Le batteur à champagne est, pour sa part, un instrument de torture qui détruit en 30 secondes le travail de 3 ans et ruine les qualités du vin. Voici ce que dit avec beaucoup de pertinence le Larousse des vins à ce sujet : Champagne (batteur à), instrument barbare né dans l’esprit inventif d’un ennemi du champagne. Tenter de supprimer les bulles légères de ce vin spirituel revient à essayer de lui enlever tout son esprit et son élégance. Le champagne ainsi maltraité prend immédiatement un goût d’évent désagréable. Le breuvage n’est plus du champagne et n’est pas du vin ; ce n’est plus qu’une tisane qui désole le palais et l’estomac.
Le champagne n’est pas un masochiste. Il n’aime à être ni battu, ni fouetté, et tous les connaisseurs sans exception condamnent les batteurs et fouets dont il est menacé. Il semble que l’origine de ces instruments remonte aux Années folles et voici ce qu’écrivait en 1925 dans Le Gotha des vins en France Maurice Des Ombiaux : Vous voyez dans les restaurants de nuit et autres dancings des êtres à visage blafard qui battent le beau vin doré et mousseux avec de petits bâtons appelés mosers. Ce ne sont pas des amateurs de champagne, ils ne le boivent que par snobisme. Les snobs dernier cri tirent de leur étui à cigarettes un petit balai d’or ou de platine, ou d’argent massif avec quoi ils agitent le vin qu’on a eu tant de peine à cultiver et à conserver dans la bouteille. En Belgique, on appelle le batteur à champagne le... bâton des putains, et il est vrai que certaines professionnelles s’en servent régulièrement. Et comble de l’horreur, on a vu un jour une jeune femme battre son champagne avec... une de ses épingles à cheveux !

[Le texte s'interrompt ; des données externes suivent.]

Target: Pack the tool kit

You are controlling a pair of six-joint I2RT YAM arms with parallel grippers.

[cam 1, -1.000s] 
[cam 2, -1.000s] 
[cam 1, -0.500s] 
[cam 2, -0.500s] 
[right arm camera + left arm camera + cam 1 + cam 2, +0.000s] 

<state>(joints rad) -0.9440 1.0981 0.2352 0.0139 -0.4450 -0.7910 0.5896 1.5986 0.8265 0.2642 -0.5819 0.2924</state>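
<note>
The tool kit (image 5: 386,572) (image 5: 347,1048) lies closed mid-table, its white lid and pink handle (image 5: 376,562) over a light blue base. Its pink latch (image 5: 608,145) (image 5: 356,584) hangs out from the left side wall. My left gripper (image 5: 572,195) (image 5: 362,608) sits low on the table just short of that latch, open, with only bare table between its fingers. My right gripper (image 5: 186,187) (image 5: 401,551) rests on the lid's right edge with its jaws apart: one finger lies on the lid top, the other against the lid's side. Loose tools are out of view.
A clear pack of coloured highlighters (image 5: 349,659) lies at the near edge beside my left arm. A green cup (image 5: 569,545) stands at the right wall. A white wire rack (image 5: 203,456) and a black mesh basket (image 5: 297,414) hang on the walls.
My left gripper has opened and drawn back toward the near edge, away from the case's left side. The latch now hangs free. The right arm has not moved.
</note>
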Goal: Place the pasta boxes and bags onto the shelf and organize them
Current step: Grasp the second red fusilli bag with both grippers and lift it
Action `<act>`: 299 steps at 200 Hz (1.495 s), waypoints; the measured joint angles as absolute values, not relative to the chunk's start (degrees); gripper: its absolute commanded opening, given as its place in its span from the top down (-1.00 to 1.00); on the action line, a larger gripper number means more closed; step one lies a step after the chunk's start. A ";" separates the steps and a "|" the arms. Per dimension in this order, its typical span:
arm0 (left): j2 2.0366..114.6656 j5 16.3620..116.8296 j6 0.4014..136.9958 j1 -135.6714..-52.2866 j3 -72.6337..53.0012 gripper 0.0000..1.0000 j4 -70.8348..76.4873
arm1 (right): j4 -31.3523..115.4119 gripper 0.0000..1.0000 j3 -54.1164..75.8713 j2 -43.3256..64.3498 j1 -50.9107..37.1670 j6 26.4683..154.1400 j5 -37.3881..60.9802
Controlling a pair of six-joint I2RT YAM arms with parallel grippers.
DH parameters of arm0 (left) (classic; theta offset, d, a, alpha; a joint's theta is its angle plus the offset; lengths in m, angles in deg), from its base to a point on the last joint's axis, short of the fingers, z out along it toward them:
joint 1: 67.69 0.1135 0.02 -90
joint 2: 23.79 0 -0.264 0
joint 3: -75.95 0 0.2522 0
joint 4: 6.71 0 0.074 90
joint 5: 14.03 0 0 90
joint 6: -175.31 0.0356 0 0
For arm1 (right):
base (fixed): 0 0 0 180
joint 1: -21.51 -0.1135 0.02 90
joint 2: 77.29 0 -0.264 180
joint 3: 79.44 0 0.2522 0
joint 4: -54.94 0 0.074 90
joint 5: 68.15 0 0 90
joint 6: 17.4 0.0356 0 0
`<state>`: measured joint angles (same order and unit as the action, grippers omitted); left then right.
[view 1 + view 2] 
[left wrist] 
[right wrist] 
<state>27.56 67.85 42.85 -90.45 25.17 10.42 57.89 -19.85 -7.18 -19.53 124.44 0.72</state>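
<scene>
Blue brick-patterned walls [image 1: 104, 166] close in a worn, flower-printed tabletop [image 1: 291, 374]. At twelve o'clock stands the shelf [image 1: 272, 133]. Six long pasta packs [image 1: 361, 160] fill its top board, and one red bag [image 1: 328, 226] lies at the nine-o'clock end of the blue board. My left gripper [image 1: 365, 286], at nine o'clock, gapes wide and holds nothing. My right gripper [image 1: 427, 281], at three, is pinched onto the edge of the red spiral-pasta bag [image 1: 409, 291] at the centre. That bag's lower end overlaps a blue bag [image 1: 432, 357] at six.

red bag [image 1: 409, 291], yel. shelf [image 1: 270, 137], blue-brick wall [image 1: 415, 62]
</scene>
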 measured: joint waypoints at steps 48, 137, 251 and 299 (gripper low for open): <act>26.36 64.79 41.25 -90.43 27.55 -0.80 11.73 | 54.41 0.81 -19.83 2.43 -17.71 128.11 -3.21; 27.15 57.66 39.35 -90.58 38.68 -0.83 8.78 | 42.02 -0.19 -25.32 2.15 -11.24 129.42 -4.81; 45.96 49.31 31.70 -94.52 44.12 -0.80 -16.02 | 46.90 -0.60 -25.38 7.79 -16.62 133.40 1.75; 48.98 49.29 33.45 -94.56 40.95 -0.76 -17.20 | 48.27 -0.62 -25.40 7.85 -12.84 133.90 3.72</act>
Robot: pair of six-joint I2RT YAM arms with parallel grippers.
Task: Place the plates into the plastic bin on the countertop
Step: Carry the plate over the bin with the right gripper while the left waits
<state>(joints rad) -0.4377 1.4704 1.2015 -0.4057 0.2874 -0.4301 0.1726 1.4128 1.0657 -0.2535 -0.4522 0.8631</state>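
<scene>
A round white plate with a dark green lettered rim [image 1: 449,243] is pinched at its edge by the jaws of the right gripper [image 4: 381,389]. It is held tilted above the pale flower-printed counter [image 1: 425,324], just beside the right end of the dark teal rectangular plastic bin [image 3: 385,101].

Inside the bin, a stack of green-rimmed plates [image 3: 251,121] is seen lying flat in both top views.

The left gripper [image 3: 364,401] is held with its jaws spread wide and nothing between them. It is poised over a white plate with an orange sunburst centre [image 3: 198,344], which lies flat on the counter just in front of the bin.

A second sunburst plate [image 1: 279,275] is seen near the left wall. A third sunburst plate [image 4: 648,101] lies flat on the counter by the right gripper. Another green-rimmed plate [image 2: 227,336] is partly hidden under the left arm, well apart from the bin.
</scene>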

Qu’il soit en matière plastique ou en métal précieux, qu’on le nomme moser (ou mosser) ou swizzle stick, qu’il soit simple ou sophistiqué, cela ne change rien à l’affaire : le batteur à champagne est une hérésie et même s’il est en or, il proclame l’ignorance d’un convive, a écrit George Prade dans le numéro de décembre 1978 de la revue suisse Plaisirs. S’il survit encore, peut-être faut-il en chercher l’explication, en dehors de la fidélité de quelques snobs attardés, dans sa présence dans certaines boutiques de cadeaux et sur les listes de mariage.
Il est heureusement en voie d’extinction en France. Au Centre international des arts de la table on n’en trouve pratiquement plus, et rue Paradis, haut lieu parisien du service de table, les rares magasins qui tiennent cet article en vendent très peu. Encore faudrait-il que les barmen s’abstiennent de le proposer à leurs clients, ou même d’en orner leur bar, comme cela se fait parfois. Tous les amateurs de champagne doivent se liguer pour arriver à la disparition totale de ce dangereux importun.
[1] OMBIAUX (Maurice Des). Le Vin. Paris, 1928.